L’œuvre d’art va donc se construire dans ce conflit entre l’aspect mythologique, et sa fonction de cadre, et l’aspect fabuleux, qui tend à la destruction de celui-ci pour se rapprocher le plus possible de l’objet singulier 232 . Pour le texte littéraire, le cadre est constitué par le début, qui a une fonction, modélisante, essentielle, de mythologisation, où il s’agit de donner d’emblée le système de codage du texte (et en effet le début est bien chargé de donner le cadre de la fiction) – et par la fin, qui a pour fonction, mythologisante, de «dynamiser la marque du but », c’est-à-dire de donner un sens à tout le développement du texte 233 , où le pluriel événementiel de l’histoire s’intègre dans une totalité structurée, dont le sens dernier est donné par la fin.

Mais l’essentiel du propos de Lotman porte sur la modélisation spatiale, dans le texte artistique, de concepts non spatiaux (c’est le cas par exemple des distinctions « intérieur-extérieur », « haut-bas », « les siens-les étrangers », voire plus largement « spiritualité-matérialité », etc.). Ce qui le conduit à ce qu’il considère comme le trait constitutif de l’œuvre littéraire : l’opposition duelle entre le clos et le déclos, et donc la frontière qui divise l’espace du texte (ce qu’il nomme son topos) entre deux sous-espaces impénétrables l’un à l’autre, et structurellement différents. Le milieu du texte artistique est donc constitué par ces sous-espaces qui tracent en lui des lignes de partage.
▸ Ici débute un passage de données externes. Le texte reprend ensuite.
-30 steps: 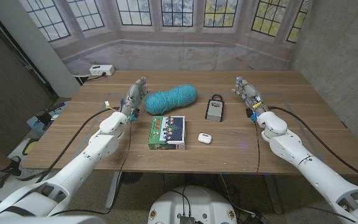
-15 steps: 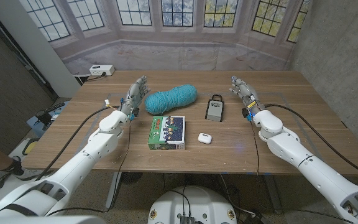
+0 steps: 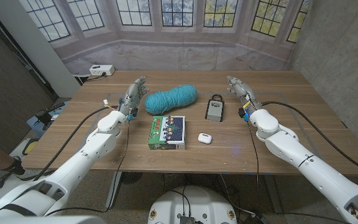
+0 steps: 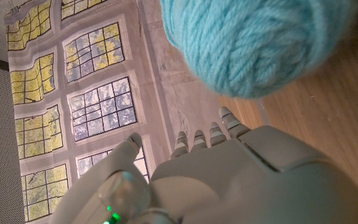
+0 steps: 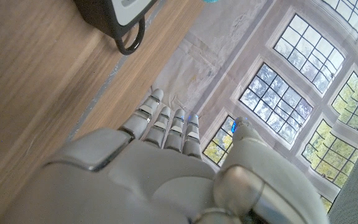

Cette fragmentation du milieu peut être variable, non seulement dans des œuvres différentes, mais à l’intérieur d’une même œuvre, d’où parfois une complexification, une « polyphonie de cet espace, un jeu par ces diverses formes de fragmentation 234  ».

D’où enfin cette définition de l’événement romanesque par Lotman, dans sa théorie du sujet (il reprend ici la distinction fable-sujet de Tomachevski) : « L’événement dans le texte est le déplacement du personnage à travers la frontière du champ sémantique 235  ». Ses exemples sont alors Enée, Télémaque ou Dante, qui franchissent la frontière entre le monde des vivants et celui des morts ; Rastignac, passant la barrière sociale ; Roméo et Juliette, celle des "Maisons" ennemies. Il y aurait donc nécessité, pour une juste analyse de l’œuvre littéraire :

Notes
231.

Structure du texte artistique[1970], trad. du russe par A. Fournier, B. Kreise et al., Gallimard, coll. « Bibliothèque des sciences humaines », 1975, pp. 299-309. Le texte artistique est en fait pour Lotman l’œuvre d’art d’une manière générale.

232.

Exemple de ce conflit, cité par Lotman, celui entre l’œuvre d’art comme reproduction conventionnelle de l’objet telle que l’aurait pratiquée le romantisme puis le réalisme du XIXe siècle, – et comme objet elle-même, selon les avants gardes du XXe siècle ( Ibid., p. 303).

233.

Lotman fait une remarque qui nous intéressera plus tard, en ajoutant que dans le texte contemporain, le codage initial est fréquemment faussé, voire pas donné du tout au début, et que seule la fin va alors être « dévoilante » (Ibid., p. 309).

234.

Ibid., p. 322.

235.

Ibid., p. 326. Des rapprochements avec la définition mathématique de la "catastrophe" ouvriraient des perspectives d’analyse intéressantes. Dans la topologie de René THOM en effet, les points "catastrophiques" d’un système, les points où « les choses changent », sont les points qui appartiennent à la frontière de l’ensemble des points "réguliers" du système ( ces points réguliers étant ceux dont le voisinage, au sens topologique, « ne renferme aucun accident intéressant d’un point de vue phénoménologique ») (Paraboles et catastrophes, Entretiens sur les mathématiques, la science et la philosophie, Flammarion, 1983, pp. 6-7). Remarquons que Thom esquisse, à partir de sa théorie des catastrophes, une analyse des « intrigues complexes » du roman-feuilleton et du roman policier (pp. 149-150).

236.

Lotman propose, pour repérer celle-ci, de partir de la distinction entre textes sans sujet, tels que calendriers ou annuaires de téléphone, qui sont des textes fermés sur leur monde, affirmant un ordre déterminé et immuable, et qui à ce titre peuvent servir de textes classificateurs, et textes à sujet, qui introduisent un personnage ou un groupe qui franchit la frontière classificatrice (Op. Cit., pp. 331-332).